- [WORK ITEM]: Each line of the listing where the string "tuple" appears is to be identified and copied.

- [DATA FOR THIS TASK]:
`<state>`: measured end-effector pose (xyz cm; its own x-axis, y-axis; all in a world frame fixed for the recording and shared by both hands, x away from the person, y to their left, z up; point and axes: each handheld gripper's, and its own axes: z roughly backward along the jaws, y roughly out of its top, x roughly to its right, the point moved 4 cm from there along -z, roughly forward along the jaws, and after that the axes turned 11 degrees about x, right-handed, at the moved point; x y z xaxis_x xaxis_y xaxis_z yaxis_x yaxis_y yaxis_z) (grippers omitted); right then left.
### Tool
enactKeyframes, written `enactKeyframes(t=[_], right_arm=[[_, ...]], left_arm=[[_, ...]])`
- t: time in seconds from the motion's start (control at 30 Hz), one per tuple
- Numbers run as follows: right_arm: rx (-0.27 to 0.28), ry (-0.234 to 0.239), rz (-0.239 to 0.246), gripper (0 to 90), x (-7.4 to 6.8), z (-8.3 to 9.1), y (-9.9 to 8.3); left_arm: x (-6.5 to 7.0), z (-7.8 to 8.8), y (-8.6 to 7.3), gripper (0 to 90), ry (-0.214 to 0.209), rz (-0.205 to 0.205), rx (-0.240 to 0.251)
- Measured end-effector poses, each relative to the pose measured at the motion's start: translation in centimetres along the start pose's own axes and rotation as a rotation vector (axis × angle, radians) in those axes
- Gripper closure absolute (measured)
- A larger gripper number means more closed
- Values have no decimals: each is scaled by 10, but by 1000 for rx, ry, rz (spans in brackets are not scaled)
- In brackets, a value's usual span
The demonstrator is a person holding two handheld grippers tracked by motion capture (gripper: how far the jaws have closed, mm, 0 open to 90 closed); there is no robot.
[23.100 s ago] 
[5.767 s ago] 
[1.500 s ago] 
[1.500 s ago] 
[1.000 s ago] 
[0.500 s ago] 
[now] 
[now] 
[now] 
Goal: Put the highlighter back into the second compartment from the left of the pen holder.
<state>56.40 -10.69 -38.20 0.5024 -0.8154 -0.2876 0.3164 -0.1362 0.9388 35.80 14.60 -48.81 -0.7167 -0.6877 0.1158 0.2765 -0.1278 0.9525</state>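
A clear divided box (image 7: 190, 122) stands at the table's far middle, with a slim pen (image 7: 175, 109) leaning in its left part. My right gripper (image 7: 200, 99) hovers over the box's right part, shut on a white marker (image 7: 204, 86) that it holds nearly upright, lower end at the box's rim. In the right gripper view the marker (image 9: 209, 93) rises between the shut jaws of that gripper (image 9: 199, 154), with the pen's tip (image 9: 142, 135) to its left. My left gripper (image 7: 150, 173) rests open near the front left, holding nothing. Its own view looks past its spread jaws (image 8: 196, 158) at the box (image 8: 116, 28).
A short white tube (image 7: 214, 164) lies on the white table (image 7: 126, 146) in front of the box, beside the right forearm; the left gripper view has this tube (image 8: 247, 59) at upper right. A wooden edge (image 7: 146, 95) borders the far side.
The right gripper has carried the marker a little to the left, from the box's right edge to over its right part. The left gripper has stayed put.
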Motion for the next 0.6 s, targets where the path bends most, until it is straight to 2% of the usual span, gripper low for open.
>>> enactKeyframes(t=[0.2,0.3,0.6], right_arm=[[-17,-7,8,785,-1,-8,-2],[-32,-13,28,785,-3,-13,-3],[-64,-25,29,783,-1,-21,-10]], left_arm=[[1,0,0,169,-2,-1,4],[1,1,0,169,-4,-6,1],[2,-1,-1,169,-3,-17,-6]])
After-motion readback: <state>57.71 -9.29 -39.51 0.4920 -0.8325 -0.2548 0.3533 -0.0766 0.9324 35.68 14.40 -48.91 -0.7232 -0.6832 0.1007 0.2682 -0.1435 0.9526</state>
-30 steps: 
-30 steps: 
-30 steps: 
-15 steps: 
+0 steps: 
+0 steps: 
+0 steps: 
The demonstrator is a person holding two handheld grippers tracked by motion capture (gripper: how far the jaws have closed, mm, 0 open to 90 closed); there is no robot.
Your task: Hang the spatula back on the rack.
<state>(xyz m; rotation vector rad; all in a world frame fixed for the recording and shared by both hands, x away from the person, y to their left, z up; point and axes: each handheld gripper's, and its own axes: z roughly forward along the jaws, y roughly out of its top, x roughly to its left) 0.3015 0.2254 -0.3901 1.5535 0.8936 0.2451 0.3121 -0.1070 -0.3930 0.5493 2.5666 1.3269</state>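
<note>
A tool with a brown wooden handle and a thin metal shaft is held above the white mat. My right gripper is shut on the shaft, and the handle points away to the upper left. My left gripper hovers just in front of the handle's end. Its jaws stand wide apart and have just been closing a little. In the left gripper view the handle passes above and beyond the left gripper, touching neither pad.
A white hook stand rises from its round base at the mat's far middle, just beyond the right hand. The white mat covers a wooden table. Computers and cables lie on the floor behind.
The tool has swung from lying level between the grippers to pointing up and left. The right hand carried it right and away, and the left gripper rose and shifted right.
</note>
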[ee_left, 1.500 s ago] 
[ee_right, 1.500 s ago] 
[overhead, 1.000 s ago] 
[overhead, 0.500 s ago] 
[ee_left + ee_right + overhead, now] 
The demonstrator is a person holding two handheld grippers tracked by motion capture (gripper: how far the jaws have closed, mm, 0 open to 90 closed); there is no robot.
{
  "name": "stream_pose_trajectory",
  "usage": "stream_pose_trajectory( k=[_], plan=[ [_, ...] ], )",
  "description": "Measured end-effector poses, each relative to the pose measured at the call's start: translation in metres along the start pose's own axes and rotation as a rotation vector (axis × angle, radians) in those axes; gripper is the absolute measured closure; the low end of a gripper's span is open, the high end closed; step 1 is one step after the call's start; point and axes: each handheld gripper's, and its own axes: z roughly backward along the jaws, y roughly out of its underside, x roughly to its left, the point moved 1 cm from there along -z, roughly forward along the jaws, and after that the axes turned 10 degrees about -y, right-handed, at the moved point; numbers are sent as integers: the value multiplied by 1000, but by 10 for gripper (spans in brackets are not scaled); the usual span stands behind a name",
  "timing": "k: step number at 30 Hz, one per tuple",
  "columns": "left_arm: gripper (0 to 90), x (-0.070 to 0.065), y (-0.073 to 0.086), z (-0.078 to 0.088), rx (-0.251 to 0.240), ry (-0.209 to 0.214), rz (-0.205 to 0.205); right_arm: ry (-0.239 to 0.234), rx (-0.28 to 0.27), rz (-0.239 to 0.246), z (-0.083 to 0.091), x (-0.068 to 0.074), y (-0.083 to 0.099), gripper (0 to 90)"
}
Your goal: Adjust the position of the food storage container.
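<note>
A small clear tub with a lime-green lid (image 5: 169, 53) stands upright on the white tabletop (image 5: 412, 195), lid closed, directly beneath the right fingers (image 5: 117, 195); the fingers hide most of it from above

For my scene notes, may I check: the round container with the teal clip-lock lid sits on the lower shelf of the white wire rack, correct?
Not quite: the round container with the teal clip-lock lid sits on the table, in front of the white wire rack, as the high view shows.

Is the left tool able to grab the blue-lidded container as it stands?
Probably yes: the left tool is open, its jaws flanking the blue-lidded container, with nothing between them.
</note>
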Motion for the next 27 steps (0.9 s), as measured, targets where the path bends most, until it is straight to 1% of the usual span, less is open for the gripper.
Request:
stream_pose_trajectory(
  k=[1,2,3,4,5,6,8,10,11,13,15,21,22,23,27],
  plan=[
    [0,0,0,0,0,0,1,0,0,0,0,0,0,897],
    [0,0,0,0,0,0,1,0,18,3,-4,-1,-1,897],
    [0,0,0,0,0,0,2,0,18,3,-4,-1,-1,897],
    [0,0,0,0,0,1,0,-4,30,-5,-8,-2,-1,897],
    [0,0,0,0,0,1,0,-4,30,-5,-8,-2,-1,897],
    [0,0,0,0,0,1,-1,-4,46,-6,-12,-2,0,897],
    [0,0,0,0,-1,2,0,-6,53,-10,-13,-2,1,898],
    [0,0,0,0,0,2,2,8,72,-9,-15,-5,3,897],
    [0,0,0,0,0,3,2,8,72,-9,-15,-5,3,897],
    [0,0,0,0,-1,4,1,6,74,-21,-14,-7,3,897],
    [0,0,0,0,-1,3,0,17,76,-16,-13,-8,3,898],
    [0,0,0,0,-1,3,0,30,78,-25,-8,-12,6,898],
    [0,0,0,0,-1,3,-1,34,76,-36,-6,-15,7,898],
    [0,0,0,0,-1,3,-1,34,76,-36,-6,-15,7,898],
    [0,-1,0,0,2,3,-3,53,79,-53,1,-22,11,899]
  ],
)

- [TASK RESPONSE]:
- t: time in seconds from the motion's start (control at 30 Hz), one per tuple
  "timing": "k: step number at 30 Hz, one per tuple",

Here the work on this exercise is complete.